A Low Complexity Algorithm with O(√T) Regret and O(1) Constraint Violations for Online Convex Optimization with Long Term Constraints
http://jmlr.org/papers/v21/16-494.html
2020
This paper considers online convex optimization over a complicated constraint set, which typically consists of multiple functional constraints and a set constraint. The conventional online projection algorithm (Zinkevich, 2003) can be difficult to implement due to the potentially high computation complexity of the projection operation. In this paper, we relax the functional constraints by allowing them to be violated at each round but still requiring them to be satisfied in the long term. This type of relaxed online convex optimization (with long term constraints) was first considered in Mahdavi et al. (2012).
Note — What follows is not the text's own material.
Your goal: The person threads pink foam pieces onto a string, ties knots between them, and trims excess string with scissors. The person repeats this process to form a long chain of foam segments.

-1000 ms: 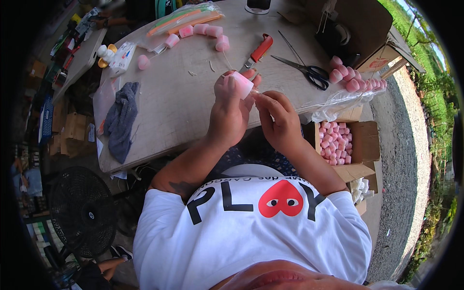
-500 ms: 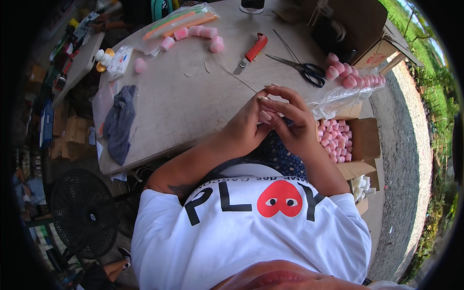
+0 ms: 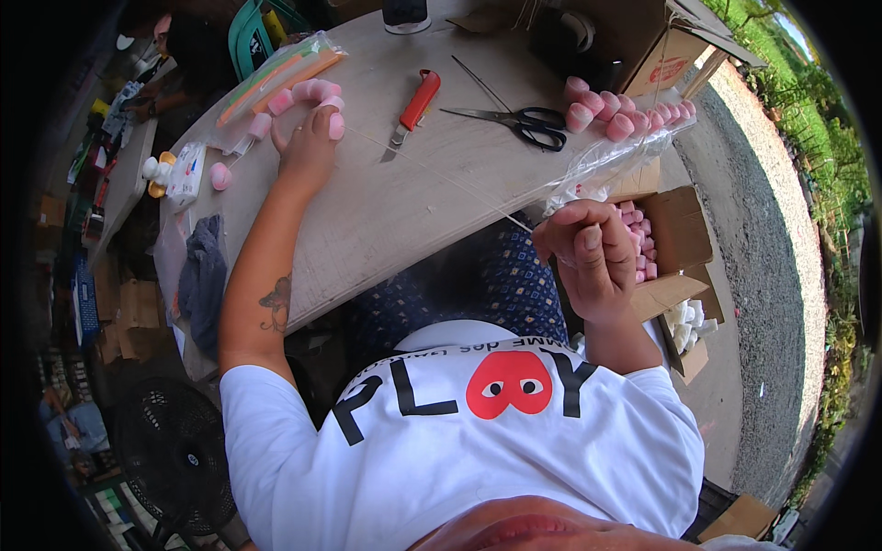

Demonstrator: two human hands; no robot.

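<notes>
Here a pink cylinder (image 3: 336,127) is gripped by the left hand (image 3: 305,156) over the table (image 3: 377,211), the thin cord (image 3: 432,172) is stretched across to the right hand (image 3: 590,253), caught in curled fingers, red-handled knife (image 3: 420,101) and black scissors (image 3: 514,119) laid beyond.

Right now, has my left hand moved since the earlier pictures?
Yes, your left hand has moved left, farther from the red-handled knife, to the pink pieces.

Bright daylight from the right.
</notes>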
That prior work proposes an algorithm to achieve $O(\sqrt{T})$ regret and $O(T^{3/4})$ constraint violations for general problems and another algorithm to achieve an $O(T^{2/3})$ bound for both regret and constraint violations when the constraint set can be described by a finite number of linear constraints. A recent extension in Jenatton et al. (2016) can achieve $O(T^{\max\{\theta,1-\theta\}})$ regret and $O(T^{1-\theta/2})$ constraint violations where $\theta\in (0,1)$. The current paper proposes a new simple algorithm that yields improved performance in comparison to prior works. The new algorithm achieves an $O(\sqrt{T})$ regret bound with $O(1)$ constraint violations.